DÈMOSTHÉNÈSTu me ranges de ton avis. Mais considérons autre chose. Veux-tu que j'expose l'affaire aux spectateurs?
NIKIASCe ne serait pas mal. Seulement, prions-les de nous faire voir clairement, par leur air, s'ils se plaisent à nos paroles et à nos actions.

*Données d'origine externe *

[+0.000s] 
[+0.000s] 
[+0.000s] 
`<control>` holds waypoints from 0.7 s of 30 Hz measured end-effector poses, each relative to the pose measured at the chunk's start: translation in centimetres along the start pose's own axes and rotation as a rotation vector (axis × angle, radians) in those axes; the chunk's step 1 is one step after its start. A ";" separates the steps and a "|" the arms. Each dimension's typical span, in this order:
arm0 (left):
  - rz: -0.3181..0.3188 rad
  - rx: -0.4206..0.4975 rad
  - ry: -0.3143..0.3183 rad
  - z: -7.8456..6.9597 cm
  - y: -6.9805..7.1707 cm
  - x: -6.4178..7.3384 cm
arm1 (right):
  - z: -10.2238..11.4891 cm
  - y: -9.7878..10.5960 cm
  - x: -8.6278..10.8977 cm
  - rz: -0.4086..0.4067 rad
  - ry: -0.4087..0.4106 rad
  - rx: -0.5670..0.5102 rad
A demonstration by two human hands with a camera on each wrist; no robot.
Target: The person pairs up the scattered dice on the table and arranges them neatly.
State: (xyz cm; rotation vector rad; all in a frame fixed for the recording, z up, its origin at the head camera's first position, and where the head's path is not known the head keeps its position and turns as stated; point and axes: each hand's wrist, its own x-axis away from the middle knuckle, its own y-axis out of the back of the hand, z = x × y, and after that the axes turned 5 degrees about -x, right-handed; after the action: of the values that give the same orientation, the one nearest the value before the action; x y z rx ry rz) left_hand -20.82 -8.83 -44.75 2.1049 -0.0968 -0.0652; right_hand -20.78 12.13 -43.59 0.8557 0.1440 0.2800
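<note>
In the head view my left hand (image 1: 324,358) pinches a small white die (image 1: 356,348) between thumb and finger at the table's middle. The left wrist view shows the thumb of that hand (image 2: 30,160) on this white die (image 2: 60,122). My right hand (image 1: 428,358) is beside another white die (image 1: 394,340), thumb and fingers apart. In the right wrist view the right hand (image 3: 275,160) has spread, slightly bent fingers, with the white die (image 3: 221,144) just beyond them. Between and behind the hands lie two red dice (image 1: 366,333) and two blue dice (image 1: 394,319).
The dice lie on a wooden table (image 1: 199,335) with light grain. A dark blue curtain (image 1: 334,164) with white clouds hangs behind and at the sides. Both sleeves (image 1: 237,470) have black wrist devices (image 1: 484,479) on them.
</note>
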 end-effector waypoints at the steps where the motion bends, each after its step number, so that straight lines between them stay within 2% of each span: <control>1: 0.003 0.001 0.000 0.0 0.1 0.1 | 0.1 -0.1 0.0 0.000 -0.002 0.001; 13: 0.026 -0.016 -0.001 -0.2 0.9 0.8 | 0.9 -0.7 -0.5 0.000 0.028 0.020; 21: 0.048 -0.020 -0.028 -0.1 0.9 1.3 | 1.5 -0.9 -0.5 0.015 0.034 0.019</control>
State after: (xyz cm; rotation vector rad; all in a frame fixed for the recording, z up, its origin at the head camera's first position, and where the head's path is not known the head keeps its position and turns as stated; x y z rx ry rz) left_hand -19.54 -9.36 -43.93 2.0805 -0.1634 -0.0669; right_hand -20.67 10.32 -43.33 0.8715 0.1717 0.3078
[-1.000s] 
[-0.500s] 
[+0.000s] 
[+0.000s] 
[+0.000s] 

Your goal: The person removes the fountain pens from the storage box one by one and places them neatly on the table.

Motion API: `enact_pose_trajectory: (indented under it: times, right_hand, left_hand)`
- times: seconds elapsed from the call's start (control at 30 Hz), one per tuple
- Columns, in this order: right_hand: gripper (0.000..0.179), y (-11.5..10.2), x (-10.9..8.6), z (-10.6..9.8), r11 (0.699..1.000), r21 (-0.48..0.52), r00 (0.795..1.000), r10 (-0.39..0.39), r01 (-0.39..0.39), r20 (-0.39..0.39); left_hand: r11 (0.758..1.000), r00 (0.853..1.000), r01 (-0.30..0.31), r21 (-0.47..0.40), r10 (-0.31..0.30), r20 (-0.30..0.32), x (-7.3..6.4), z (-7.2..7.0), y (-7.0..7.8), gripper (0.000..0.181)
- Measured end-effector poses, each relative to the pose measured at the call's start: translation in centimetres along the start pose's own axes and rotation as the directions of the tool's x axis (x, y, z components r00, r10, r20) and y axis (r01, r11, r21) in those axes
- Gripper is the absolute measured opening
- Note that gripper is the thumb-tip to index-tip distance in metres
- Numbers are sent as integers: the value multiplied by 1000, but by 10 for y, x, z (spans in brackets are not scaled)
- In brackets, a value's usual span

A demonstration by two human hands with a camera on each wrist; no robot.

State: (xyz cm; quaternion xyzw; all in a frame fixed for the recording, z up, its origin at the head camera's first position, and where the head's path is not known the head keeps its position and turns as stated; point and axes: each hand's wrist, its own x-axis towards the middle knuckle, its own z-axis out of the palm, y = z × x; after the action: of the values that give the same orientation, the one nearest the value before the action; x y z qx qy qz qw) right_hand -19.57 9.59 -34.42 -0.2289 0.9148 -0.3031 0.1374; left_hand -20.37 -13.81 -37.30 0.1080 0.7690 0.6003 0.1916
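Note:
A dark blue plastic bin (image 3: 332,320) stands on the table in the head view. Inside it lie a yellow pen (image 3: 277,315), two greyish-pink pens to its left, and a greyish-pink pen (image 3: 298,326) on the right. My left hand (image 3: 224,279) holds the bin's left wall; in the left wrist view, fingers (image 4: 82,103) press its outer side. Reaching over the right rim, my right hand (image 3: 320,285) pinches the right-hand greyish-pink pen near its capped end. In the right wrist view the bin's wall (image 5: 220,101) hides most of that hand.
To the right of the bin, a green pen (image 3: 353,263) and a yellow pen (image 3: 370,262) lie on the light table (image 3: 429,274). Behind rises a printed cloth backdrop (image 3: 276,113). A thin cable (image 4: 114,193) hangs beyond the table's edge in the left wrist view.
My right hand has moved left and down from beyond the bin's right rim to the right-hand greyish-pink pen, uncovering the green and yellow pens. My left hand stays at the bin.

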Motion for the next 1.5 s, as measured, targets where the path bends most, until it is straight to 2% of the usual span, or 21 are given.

DÈMOSTHÉNÈSJe commence donc. Nous avons un maître, d'humeur brutale, mangeur de fèves, atrabilaire, Dèmos le Pnykien, vieillard morose, un peu sourd. Au commencement de la noumènia, il a acheté un esclave, un corroyeur paphlagonien, coquin fieffé et grand calomniateur. Ce corroyeur paphlagonien, connaissant à fond le caractère du vieux, fait le chien couchant, flatte son maître, le caresse, le choie, le dupe avec des rognures de cuir et des mots comme ceux-ci: «Dèmos, il suffit d'avoir jugé une affaire: va au bain, mange, avale, dévore, reçois trois oboles: veux-tu que je te serve un souper?» Alors le Paphlagonien fait main-basse sur ce que l'un de nous a préparé et l'offre gracieusement à son maître. L'autre jour, je venais de pétrir à Pylos une galette lakonienne; par ses roueries et par ses détours il me la subtilise, et il sert comme de lui le mets de ma façon. Il nous éloigne et ne permet pas à un autre de soigner le maître; mais, armé d'une courroie, debout près de la table, il en écarte les orateurs. Il lui chante des oracles, et le bonhomme sibyllise. Puis, quand il le voit à l'état de brute, il met en œuvre son astuce; il lance effrontément mensonges et calomnies contre les gens de la maison; alors nous sommes fouettés, nous; et le Paphlagonien, courant après les esclaves, demande, menace, escroque en disant: «Voyez Hylas, comme je le fais fouetter; si vous ne m'obéissez pas, vous êtes morts aujourd'hui.» Nous donnons. Autrement, le vieux nous piétinerait et nous ferait chier huit fois davantage. Hâtons-nous donc, mon bon, de voir maintenant quelle voie à suivre et vers qui.